Da parte do Porto de Luanda, o contrato foi assinado pelo presidente do Conselho de Administração, Adalberto António Bengue e do grupo DP World pelo seu presidente, Ahmed Bin Sulayem.

Está previsto um investimento no valor de USD 190 milhões ao longo de um período de 20 anos, bem como efectuará um pagamento à concedente superior a 440 milhões de dólares.

O acto que foi testemunhado pelo ministro dos Transportes, Ricardo D’Abreu, visa através do qual o Porto de Luanda transferir, temporariamente, os direitos de exploração e gestão do Terminal Multiuso do Porto de Luanda, a Dubai Ports World, Ltd.

Segundo o ministro, o acordo tem como objectivo promover o desenvolvimento e melhoria da eficiência da actividade portuária, através da selecção de um operador privado de referência mundial.

“O Ministério dos Transportes continuará a fortalecer as suas acções no sub-sector marítimo para que se vislumbre um futuro melhor”, referiu.

Neste sentido, Ricardo D’Abreu afirmou que os esforços incidem ainda para uma intervenção nas infra-estruturas portuárias no âmbito do Plano Nacional de Desenvolvimento 2018-2022, nomeadamente o Porto Caio em Cabinda, o projecto do terminal de desenvolvimento integrado na Barra do Dande (Zona Franca) no Bengo.

Está ainda em carteira, o desenvolvimento do projecto da Baía de Moçamedes do Porto do Namibe, bem como a implementação efectiva e prioritária do projecto da rede de cabotagem da região norte.

Para o presidente do grupo DP World, Ahmed Bin Sulayem, o contrato assinado para operar por 20 anos o Terminal Multiuso, irá transformar o Porto de Luanda numa porta de entrada para o país e a região, de grandes investimentos em tecnologia, automação e plataformas digitais.

Outros ganhos com a concessão

Com essa concessão, o Porto de Luanda contará com ganhos de natureza do investimento, cujo plano compreenderá a reabilitação da infra-estrutura física do cais do Terminal, com 610 metros, uma profundidade de 12,5 metros, numa área de 181 mil e 70 metros quadrados e uma capacidade para movimentar 2.6 milhões de toneladas/ano.     

A nível da inovação, a relação permitirá a reabilitação e aquisição de equipamentos que permitirão a transição da operação do terminal, para uma operação alicerçada em gruas RTG, em linha com as melhores práticas internacionais, bem como a criação de uma plataforma logística externa que permitirá atingir um volume de tráfego objectivo de 700 mil TEUS (Unidade Equivalente a container 20 Pés), por ano, suportado por um moderno sistema de gestão portuário.

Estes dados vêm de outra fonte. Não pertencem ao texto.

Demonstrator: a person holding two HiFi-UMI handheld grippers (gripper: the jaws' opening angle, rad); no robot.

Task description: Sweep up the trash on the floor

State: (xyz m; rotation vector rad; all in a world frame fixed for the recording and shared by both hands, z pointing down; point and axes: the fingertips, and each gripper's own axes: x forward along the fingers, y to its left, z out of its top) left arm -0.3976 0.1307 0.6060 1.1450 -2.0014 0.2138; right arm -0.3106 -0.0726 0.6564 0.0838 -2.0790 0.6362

Já no que se refere à empregabilidade, o contrato prevê a manutenção dos postos de trabalho e dos trabalhadores afecto ao terminal e a implementação de um plano de treinamento e formação, bem como a inserção de quadros angolanos de nível médio e superior nas diferentes áreas da futura concessionária e na estrutura de decisão da mesma.

Responsável pelo tráfego de 10% de carga contentorizada, a Dubai Ports World (DP World) é uma multinacional de logística dos Emirados com sede em Dubai, nos Emirados Árabes Unidos. É especializada em logística de cargas, operações de terminais portuários, serviços marítimos e zonas francas.

Formada em 2005 pela fusão da Dubai Ports Authority e Dubai Ports International, a DP World lida com 70 milhões de contentores transportados por 70 mil navios anualmente.

Tal movimento equivale a cerca de 10% do tráfego global de contentores, representado pelos seus 82 terminais marítimos e terrestres, presentes em mais de 40 países.

Até 2016, a DP World era, principalmente, uma operadora portuária global e, desde então, adquiriu outras empresas na cadeia de valor.

Concorreram ao  concurso público internacional nove empresas, nomeadamente a Multiparques, Advanced Maritime Transportes, Internacional Container Terminal Services,Inc,  a China Harbour Engineerring Company, Bollorem Nidedutch, Investment Limited; e SIFAX Group of Companies Limited, muitas delas com proposta de investimentos na ordem dos 75 mil dólares.